Did you know that Windows was written off as a loss by Microsoft until
one guy (David Weiss) single-handedly resurrected it by inventing
"Thunking" and turning their 16 bit toy into something that could access
4 gigs of ram without recompiling the applications?  (Still
segment/offset addressing, but the segments no longer had to overlap.)

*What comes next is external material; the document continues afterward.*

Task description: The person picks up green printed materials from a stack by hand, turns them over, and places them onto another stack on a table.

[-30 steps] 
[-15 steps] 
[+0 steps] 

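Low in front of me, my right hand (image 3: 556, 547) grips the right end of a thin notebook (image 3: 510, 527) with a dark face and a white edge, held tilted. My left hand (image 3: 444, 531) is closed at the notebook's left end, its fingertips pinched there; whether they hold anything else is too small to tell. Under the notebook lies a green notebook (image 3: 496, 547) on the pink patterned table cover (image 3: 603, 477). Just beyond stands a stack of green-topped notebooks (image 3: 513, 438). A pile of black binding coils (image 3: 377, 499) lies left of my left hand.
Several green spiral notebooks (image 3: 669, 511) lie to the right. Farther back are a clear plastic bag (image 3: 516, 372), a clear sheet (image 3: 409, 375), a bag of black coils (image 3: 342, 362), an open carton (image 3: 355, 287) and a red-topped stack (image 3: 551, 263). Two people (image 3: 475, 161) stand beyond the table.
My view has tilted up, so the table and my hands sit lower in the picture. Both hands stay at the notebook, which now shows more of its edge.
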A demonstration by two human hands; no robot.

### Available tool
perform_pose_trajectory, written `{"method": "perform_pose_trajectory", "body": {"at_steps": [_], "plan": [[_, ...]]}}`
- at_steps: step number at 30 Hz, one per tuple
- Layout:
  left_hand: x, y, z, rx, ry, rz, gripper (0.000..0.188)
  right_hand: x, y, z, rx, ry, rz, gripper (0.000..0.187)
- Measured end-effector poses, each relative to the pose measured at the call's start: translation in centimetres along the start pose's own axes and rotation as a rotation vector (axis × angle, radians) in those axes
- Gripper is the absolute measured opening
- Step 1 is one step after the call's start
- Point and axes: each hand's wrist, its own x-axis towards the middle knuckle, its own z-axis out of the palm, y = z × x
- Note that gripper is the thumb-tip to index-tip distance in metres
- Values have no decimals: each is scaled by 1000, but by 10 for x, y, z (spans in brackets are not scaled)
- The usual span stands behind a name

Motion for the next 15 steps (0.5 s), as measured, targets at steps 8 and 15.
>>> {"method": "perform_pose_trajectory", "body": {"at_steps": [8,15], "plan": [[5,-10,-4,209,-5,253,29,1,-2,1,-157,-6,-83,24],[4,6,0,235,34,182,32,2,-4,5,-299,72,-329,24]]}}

  http://blogs.msdn.com/b/larryosterman/archive/2005/02/02/365635.aspx

Did you know that the reason Windows XP was a technical regression from
Windows 2000 (with regards to stability and the device model and such)
had to do with Microsoft losing a class action lawsuit against its own
employees and accidentally firing the build team responsible for
COMPILING windows?  Meaning they stopped being able to build Windows
2000, had to back up to the last thing they _could_ build (NT 4),
retasked the dev team coming off of Windows Millenium to backport as
much of Windows 2000 to the older codebase as they could and then "Make
it pretty enough to sell as an upgrade."

I collected links at the time, but they tend to go stale after a while
if you don't mirror 'em:


http://blog.valerieaurora.org/2009/03/12/parallel-file-system-worlds/#comment-802

I am fairly familiar with Windows.  It is crap.  When I say it's a point
of pride that I've never written a windows program, I'm not speaking out
of ignorance of the technology.

Yes, it can be made to work, with the aid of billions of dollars of
corporate funding and a complete disregard for technological
advisability.  So can cobol.  Both survive for similar reasons, and
experts in both command high prices because nobody with an ounce of
sense, taste, or technical judgement wants to get any of it on them.

But expecting Microsoft to be any good at programming is like expecting
wal-mart to be good at manufacturing.  It's not actually what they _do_.